As described above, the method for clustering data using convex optimization according to the present invention can be used in various fields where vast data are classified and analyzed. Such an automation process can save huge resources such as time and man power. Also, the method for clustering data using convex optimization according to the present invention can simultaneously cluster not only homogenous data but also heterogeneous data. Therefore, useful data can be provided to a user.

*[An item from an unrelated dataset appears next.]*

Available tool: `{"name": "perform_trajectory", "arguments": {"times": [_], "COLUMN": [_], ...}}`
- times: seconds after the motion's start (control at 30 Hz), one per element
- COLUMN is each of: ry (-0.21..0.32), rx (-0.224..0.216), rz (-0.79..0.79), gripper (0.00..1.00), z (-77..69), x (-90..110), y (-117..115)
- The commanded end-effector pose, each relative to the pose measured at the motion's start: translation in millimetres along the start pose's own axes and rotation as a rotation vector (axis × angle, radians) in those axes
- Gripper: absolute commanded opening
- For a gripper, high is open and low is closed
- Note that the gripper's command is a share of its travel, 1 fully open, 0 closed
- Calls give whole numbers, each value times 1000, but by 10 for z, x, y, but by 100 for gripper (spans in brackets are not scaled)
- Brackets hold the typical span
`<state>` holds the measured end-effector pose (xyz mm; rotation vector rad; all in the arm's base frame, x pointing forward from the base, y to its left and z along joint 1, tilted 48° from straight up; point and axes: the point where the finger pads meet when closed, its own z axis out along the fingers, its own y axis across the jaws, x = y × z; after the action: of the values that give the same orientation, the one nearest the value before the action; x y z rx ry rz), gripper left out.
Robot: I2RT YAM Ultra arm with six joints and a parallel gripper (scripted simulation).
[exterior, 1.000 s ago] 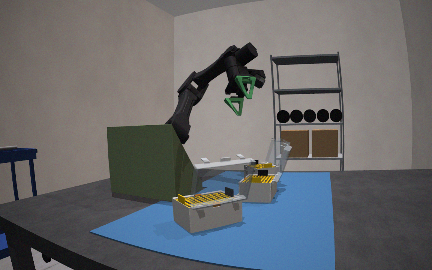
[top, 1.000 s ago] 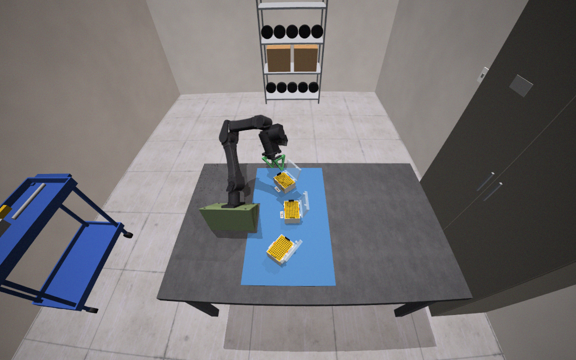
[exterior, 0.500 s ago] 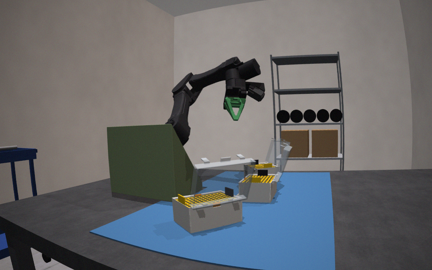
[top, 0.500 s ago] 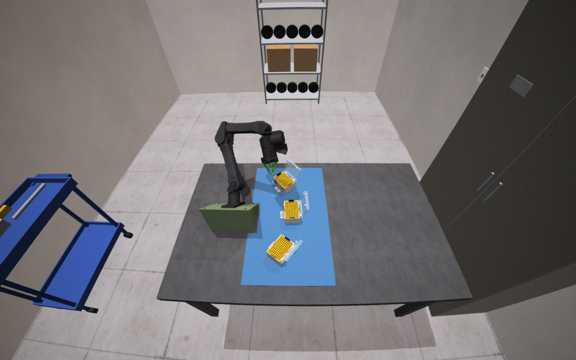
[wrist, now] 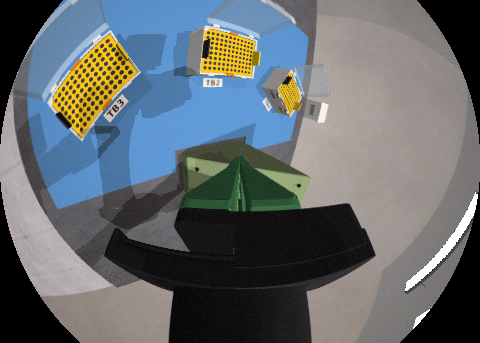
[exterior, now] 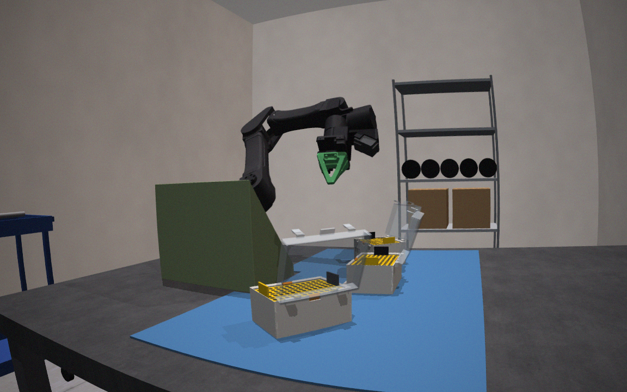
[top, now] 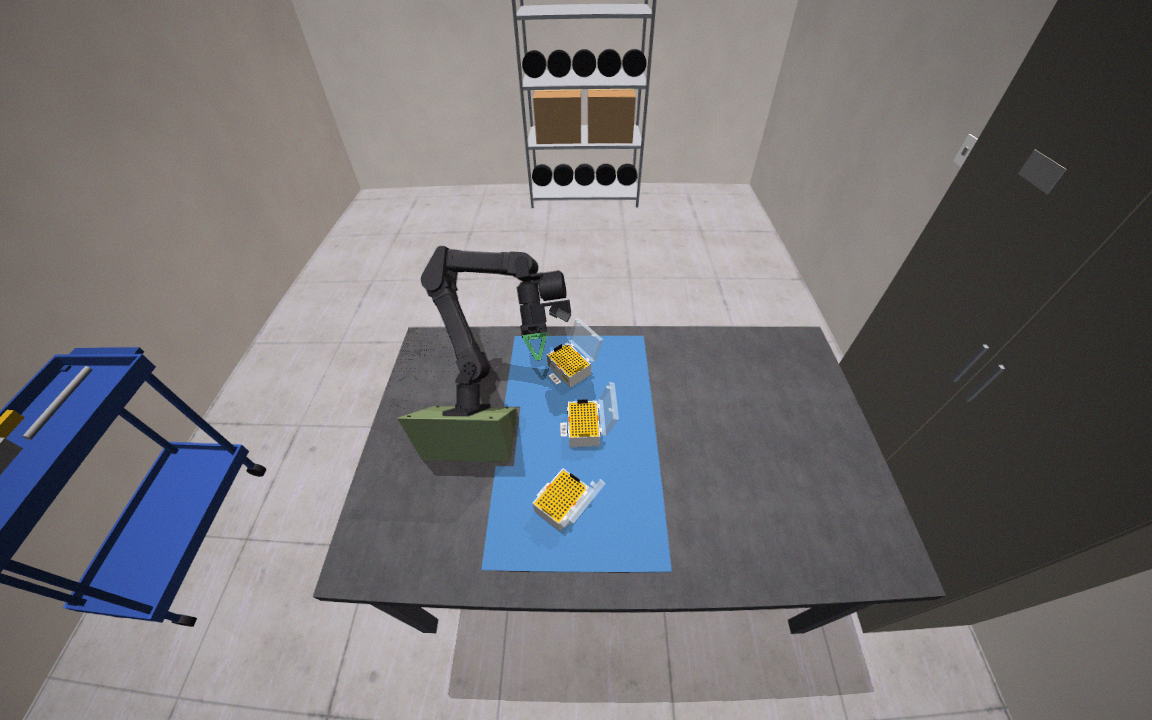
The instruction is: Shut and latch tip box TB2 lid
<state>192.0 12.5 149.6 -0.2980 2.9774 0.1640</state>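
Note:
Three grey tip boxes with yellow inserts stand on the blue bench mat (top: 580,447), all with clear lids open. In the wrist view the left, closest box (wrist: 94,83) reads TB3. The middle box (wrist: 227,50) has a TB2 label (wrist: 212,83) at its front. The third, small box (wrist: 288,93) has a label too small to read. In the top view these are the far box (top: 569,360), the middle box (top: 584,420) and the near box (top: 565,497). My gripper (top: 535,344) (exterior: 331,177) is shut and empty. It hangs above the mat's far left corner, left of the far box and apart from it.
The arm's green base block (top: 459,436) stands left of the mat. A shelf rack (top: 583,98) is behind the table, a blue cart (top: 52,474) to the left and dark cabinets (top: 1054,313) to the right.

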Motion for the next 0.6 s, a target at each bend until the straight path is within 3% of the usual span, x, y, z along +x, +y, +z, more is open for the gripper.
{"name": "perform_trajectory", "arguments": {"times": [0.0, 0.1, 0.17, 0.57], "ry": [-27, -16, -16, 24], "rx": [94, -5, -5, -403], "rz": [141, 140, 140, 133], "gripper": [0, 0, 0, 0], "z": [-5, 60, 60, 318], "x": [-13, -142, -142, -657], "y": [-121, -163, -163, -334]}}
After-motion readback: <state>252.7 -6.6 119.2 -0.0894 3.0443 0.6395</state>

Furthermore, the method for clustering data using convex optimization according to the present invention can provide the reliable clustering performance by overcoming the heuristic limitation of the conventional clustering methods through the convex optimization.

Claims

1. A method for clustering data based on convex optimization comprising the steps of:

obtaining an optimal feasible solution that satisfies given strong duality using convex optimization for an objective function; and

clustering data by extracting eigenvalue from the obtained optimal feasible solution.

2. The method of claim 1, wherein semidefinite relaxation is used as the convex optimization.

3. The method of claim 2, wherein semidefinite relaxation includes the steps of:

a) obtaining a dual function by obtaining a Lagrangian that satisfy the objective function and the strong duality;

b) determining whether the storing duality is satisfied by relaxed standard semidefinite programming obtained by relaxing the semidefinite programming; and

c) obtaining an optimal partition matrix through an interior-point method if the strong duality is satisfied.

4. The method of claim 3, wherein an optimal partition matrix is calculated using a barycenter-based method with a barycenter matrix of a convex hull for partition matrices if the strong duality is not satisfied.

5. The method of anyone of claims 3 and 4, wherein the objective function is arg_xmin tr(X^TLX), where X denotes an optimal partition matrix, L is a graph Laplacian, and T denotes the transpose of a matrix.

6. The method of claim 1, wherein clustering methods including k-means, EM, and k-nn are applied for clustering.

7. The method of claim 1, wherein the optimal feasible solution defines similarity and difference between data.

8. The method of claim 1, wherein a kernel function is used when an affinity matrix or a difference matrix of the data is generated.

9. The method of claim 8, wherein feature points are extracted from the data to generate the affinity matrix and the difference matrix of the data.

10. The method of anyone of claims 7 to 9, wherein the affinity matrix or the difference matrix is applied to homogenous data or heterogeneous data.